*YOUR ASSIGNMENT:*
Go through the data and retrieve each line that includes the string "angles".

*AVAILABLE DATA:*
== Segment start ==
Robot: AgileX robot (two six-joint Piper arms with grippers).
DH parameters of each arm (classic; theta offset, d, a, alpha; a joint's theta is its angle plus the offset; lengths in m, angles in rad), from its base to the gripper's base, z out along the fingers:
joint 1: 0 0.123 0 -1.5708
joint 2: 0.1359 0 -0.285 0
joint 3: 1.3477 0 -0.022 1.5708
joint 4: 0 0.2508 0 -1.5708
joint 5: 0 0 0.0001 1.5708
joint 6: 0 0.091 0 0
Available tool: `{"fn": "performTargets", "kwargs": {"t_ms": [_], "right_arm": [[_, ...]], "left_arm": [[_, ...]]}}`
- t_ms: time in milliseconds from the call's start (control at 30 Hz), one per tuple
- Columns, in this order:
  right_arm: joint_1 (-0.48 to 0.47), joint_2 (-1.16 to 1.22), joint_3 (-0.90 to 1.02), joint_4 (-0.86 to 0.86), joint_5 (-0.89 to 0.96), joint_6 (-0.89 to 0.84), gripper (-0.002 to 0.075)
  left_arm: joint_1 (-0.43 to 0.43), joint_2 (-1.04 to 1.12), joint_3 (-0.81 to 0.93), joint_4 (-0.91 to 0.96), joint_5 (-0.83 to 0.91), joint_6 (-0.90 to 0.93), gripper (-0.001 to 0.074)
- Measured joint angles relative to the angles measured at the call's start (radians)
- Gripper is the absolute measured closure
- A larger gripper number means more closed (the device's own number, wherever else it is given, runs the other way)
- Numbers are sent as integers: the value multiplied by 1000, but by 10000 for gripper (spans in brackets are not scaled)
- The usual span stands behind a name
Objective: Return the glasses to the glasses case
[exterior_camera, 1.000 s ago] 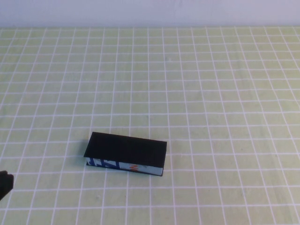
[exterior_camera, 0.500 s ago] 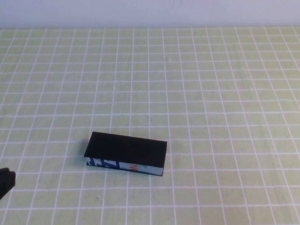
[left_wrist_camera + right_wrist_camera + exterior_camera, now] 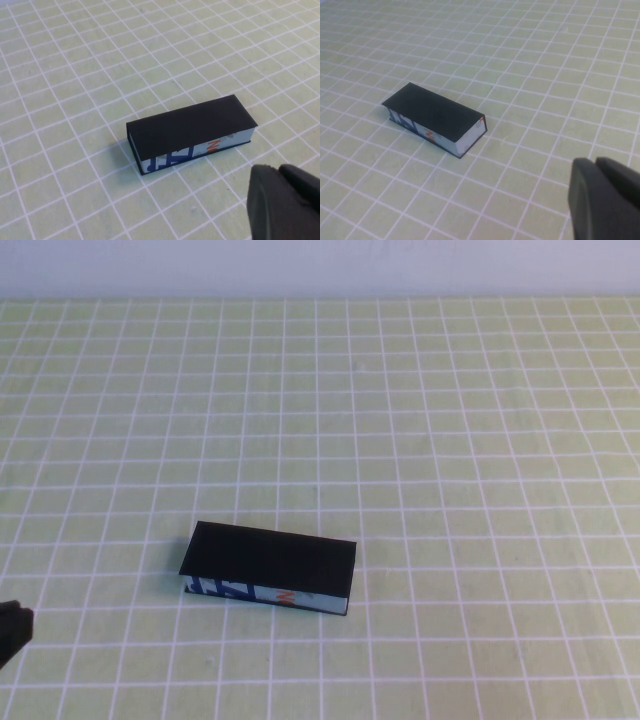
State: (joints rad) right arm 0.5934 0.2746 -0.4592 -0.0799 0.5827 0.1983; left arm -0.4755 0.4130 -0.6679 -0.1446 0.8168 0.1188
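Plainly, the glasses case [image 3: 268, 578] lay shut on the tabletop [image 3: 450, 440], glasses unseen. My left end effector [image 3: 280, 172] and right end effector [image 3: 595, 162] hung nearby, fingers together. It looked light and rigid; I'd grip its long sides.

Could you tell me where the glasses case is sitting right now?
In the high view, the closed glasses case lies on the checked tablecloth, left of centre toward the near edge, nearest the left gripper; the right gripper shows only in its wrist view.

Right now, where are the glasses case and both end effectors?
glasses case [image 3: 270, 558]: high view, closed lid top.
left end effector [image 3: 280, 172]: left wrist view, fingertips beside the case.
right end effector [image 3: 594, 164]: right wrist view, fingertips.
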Motion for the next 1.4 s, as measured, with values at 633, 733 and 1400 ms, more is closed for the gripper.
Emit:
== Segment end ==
*SOLVED EXERCISE:*
DH parameters of each arm (classic; theta offset, d, a, alpha; a joint's theta is its angle plus the offset; lengths in m, angles in rad), from its base to the gripper's base, z out along the fingers:
- Measured joint angles relative to the angles measured at the call's start (radians)

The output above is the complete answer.